== Task goal ==
I would like the listing below retyped exactly, line by line.
=== Provided data ===
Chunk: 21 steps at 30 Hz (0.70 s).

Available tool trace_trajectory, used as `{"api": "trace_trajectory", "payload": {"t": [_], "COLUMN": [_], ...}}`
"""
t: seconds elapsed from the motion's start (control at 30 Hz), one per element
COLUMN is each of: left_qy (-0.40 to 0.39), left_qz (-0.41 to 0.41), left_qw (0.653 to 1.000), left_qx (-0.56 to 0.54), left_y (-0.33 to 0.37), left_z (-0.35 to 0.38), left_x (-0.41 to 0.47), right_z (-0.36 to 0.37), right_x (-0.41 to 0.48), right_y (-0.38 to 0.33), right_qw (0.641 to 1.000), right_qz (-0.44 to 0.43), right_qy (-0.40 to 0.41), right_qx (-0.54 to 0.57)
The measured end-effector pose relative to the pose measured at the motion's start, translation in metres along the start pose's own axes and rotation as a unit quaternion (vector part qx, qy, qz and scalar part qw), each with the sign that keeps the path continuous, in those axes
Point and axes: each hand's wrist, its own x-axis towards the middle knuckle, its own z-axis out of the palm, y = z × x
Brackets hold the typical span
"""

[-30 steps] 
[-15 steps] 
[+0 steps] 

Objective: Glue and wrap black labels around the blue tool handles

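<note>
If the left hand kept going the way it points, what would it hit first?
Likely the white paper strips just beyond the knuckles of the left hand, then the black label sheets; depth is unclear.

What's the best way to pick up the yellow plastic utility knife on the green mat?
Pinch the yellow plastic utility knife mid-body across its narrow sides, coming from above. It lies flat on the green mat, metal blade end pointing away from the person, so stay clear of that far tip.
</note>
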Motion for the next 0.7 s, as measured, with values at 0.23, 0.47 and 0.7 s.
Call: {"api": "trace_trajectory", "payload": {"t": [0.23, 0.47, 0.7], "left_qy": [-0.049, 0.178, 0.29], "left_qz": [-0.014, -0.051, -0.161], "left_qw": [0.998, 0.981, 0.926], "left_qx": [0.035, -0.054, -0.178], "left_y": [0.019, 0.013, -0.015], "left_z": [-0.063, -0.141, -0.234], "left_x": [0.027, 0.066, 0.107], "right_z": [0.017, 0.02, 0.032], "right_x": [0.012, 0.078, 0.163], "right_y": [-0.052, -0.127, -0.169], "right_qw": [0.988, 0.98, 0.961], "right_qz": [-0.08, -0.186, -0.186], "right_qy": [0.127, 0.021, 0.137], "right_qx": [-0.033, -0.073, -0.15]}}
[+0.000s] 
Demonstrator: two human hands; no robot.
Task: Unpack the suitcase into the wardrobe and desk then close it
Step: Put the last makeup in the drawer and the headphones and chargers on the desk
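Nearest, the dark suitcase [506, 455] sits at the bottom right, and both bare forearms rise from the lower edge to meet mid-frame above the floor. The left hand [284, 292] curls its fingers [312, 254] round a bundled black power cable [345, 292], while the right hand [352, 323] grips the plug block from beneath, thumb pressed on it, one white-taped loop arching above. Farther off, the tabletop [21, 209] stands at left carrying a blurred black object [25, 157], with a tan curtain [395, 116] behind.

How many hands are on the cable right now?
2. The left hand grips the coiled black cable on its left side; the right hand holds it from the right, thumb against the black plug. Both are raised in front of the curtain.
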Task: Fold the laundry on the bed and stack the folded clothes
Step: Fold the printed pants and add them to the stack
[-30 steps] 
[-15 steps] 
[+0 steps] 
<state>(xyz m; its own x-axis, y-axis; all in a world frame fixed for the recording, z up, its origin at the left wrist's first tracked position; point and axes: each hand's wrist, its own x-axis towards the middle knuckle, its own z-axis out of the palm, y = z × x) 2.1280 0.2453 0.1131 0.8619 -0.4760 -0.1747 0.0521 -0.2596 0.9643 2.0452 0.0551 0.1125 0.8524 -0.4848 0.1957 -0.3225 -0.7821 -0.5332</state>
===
== Answer to this task ==
Chunk: 21 steps at 30 Hz (0.70 s).

Available tool trace_trajectory, used as `{"api": "trace_trajectory", "payload": {"t": [_], "COLUMN": [_], ...}}`
"""
t: seconds elapsed from the motion's start (control at 30 Hz), one per element
COLUMN is each of: left_qy (-0.40 to 0.39), left_qz (-0.41 to 0.41), left_qw (0.653 to 1.000), left_qx (-0.56 to 0.54), left_y (-0.33 to 0.37), left_z (-0.35 to 0.38), left_x (-0.41 to 0.47), right_z (-0.36 to 0.37), right_x (-0.41 to 0.48), right_y (-0.38 to 0.33), right_qw (0.641 to 1.000), right_qz (-0.44 to 0.43), right_qy (-0.40 to 0.41), right_qx (-0.54 to 0.57)
The measured end-effector pose relative to the pose measured at the motion's start, translation in metres along the start pose's own axes and rotation as a unit quaternion (vector part qx, qy, qz and scalar part qw), each with the sign that keeps the path continuous, in those axes
Point and axes: each hand's wrist, its own x-axis towards the middle knuckle, its own z-axis out of the palm, y = z × x
Brackets hold the typical span
"""

[-30 steps] 
[-15 steps] 
[+0 steps] 

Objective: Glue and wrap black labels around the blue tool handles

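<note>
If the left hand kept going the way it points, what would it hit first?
Likely the white paper strips just beyond the knuckles of the left hand, then the black label sheets; depth is unclear.

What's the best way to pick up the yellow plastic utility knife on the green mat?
Pinch the yellow plastic utility knife mid-body across its narrow sides, coming from above. It lies flat on the green mat, metal blade end pointing away from the person, so stay clear of that far tip.
</note>
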Motion for the next 0.7 s, as measured, with values at 0.23, 0.47 and 0.7 s.
Call: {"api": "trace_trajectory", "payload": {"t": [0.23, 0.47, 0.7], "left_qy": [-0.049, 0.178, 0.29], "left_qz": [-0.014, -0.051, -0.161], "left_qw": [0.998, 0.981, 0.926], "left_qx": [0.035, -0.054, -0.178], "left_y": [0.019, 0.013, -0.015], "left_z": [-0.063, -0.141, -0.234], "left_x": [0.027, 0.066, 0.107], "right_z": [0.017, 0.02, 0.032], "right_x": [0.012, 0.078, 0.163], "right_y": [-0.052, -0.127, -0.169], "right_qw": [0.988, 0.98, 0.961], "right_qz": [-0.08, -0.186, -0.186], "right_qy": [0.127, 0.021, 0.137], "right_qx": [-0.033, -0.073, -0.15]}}
[+0.000s] 
Demonstrator: two human hands; no robot.
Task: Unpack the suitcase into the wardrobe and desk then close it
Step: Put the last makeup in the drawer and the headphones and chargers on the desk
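Nearest, the dark suitcase [506, 455] sits at the bottom right, and both bare forearms rise from the lower edge to meet mid-frame above the floor. The left hand [284, 292] curls its fingers [312, 254] round a bundled black power cable [345, 292], while the right hand [352, 323] grips the plug block from beneath, thumb pressed on it, one white-taped loop arching above. Farther off, the tabletop [21, 209] stands at left carrying a blurred black object [25, 157], with a tan curtain [395, 116] behind.

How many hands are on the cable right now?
2. The left hand grips the coiled black cable on its left side; the right hand holds it from the right, thumb against the black plug. Both are raised in front of the curtain.
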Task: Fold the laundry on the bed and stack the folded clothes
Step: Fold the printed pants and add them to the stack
[-30 steps] 
[-15 steps] 
[+0 steps] 
<state>(xyz m; its own x-axis, y-axis; all in a world frame fixed for the recording, z up, its origin at the left wrist's first tracked position; point and axes: each hand's wrist, its own x-axis towards the middle knuckle, its own z-axis out of the palm, y = z × x) 2.1280 0.2453 0.1131 0.8619 -0.4760 -0.1747 0.0521 -0.2596 0.9643 2.0452 0.0551 0.1125 0.8524 -0.4848 0.1957 -0.3225 -0.7821 -0.5332</state>

The exercise concludes with this answer.